La Belgique a en fait été contrainte de s’abstenir d’approuver la loi sur la restauration de la nature, en raison de l’opposition de la région de Flandre, traditionnellement plus à droite et eurosceptique, comme l’explique le site d’information agricole belge Landbouwleven. Comme indiqué plus haut, le sort de la loi dépend de la réunion finale de la présidence belge du Conseil. Ainsi, dans une lettre ouverte publiée le 29 mai et adressée au Premier ministre belge Alexander de Croo, plus de 70 entreprises et associations d’entreprises demandent à la présidence belge d’assurer l’adoption « urgente » de la loi.

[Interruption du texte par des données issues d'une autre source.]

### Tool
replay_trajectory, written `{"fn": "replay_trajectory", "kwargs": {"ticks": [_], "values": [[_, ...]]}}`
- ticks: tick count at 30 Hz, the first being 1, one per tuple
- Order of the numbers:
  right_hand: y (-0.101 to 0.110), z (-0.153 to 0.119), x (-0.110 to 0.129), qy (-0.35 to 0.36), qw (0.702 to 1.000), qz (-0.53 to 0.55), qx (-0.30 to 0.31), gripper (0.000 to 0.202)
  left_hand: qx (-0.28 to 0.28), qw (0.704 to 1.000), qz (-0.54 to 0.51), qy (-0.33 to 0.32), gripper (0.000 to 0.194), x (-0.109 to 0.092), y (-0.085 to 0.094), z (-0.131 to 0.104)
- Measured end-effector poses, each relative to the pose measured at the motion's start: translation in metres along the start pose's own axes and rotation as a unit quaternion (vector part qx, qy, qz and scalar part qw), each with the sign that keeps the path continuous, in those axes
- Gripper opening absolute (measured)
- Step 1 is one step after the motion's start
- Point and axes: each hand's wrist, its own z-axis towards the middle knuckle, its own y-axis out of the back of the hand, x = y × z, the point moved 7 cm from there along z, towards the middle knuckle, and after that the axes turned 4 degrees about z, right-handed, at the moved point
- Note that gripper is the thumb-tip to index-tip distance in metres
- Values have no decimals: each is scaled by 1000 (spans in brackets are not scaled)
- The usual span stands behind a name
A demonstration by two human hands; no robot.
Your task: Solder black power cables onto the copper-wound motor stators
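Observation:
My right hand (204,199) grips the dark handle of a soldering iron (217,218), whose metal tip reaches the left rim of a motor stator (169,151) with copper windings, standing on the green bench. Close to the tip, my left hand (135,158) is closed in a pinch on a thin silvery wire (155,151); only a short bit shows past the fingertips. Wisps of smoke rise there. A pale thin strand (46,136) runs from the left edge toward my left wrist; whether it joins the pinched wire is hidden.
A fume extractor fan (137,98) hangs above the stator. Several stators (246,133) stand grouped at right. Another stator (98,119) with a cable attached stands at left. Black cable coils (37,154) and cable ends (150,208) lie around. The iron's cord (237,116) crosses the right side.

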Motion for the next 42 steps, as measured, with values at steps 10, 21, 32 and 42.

Il existe en effet de solides arguments en faveur d’une loi favorable aux entreprises.
Citée par Landbouwleven, Ursula Woodburn, directrice de CISL Europe et du Corporate Leaders Group Europe, déclare que « des politiques bien conçues et favorables à la nature créeront de nouvelles opportunités économiques, réduiront les émissions, renforceront la résilience face aux catastrophes climatiques et amélioreront la santé à l’échelle mondiale ». Plus concrètement, la lettre ouverte des chefs d’entreprise explique que « l’étude d’impact de la Commission européenne pour sa proposition de loi européenne sur la restauration de la nature a révélé que pour chaque euro investi dans la restauration de la nature, 8 à 38 euros sont gagnés grâce à l’atténuation du changement climatique, à la prévention et à la réduction des catastrophes naturelles, à l’amélioration de la qualité de l’eau, à l’assainissement de l’air, à la santé des sols et à l’augmentation du bien-être général des personnes ».
Sur le plan scientifique, Stéphane Foucart, dans Le Monde, rend compte de la lettre ouverte signée par une douzaine de sociétés et réseaux scientifiques qui dénoncent les régressions de l’Union européenne en matière d’environnement. « Les auteurs critiquent notamment l’abandon du règlement sur l’utilisation durable des pesticides, l’abaissement des normes environnementales dans la politique agricole commune (PAC), l’abandon du cadre législatif pour des systèmes alimentaires durables (FSFS), le projet d’abaissement des exigences de la directive sur les nitrates et l’échec de la loi sur la restauration de la nature », note Stéphane Foucart. La lettre ouverte a été téléchargée le 29 mai sur Zenodo, un dépôt ouvert pour la recherche scientifique soutenu par le CERN et (par le passé) par le projet Horizon 2020 de l’Union européenne. Selon les signataires de la lettre, « un esprit anti-environnemental semble prévaloir parmi un trop grand nombre de décideurs de l’UE. Cette situation est préoccupante pour plusieurs raisons : D’abord, parce qu’une grande partie de la justification de ces décisions repose sur des informations erronées. Deuxièmement, parce que ces décisions semblent fortement influencées par les intérêts particuliers de sous-groupes spécifiques et de corporations économiques au sein d’un spectre étroit de la société ».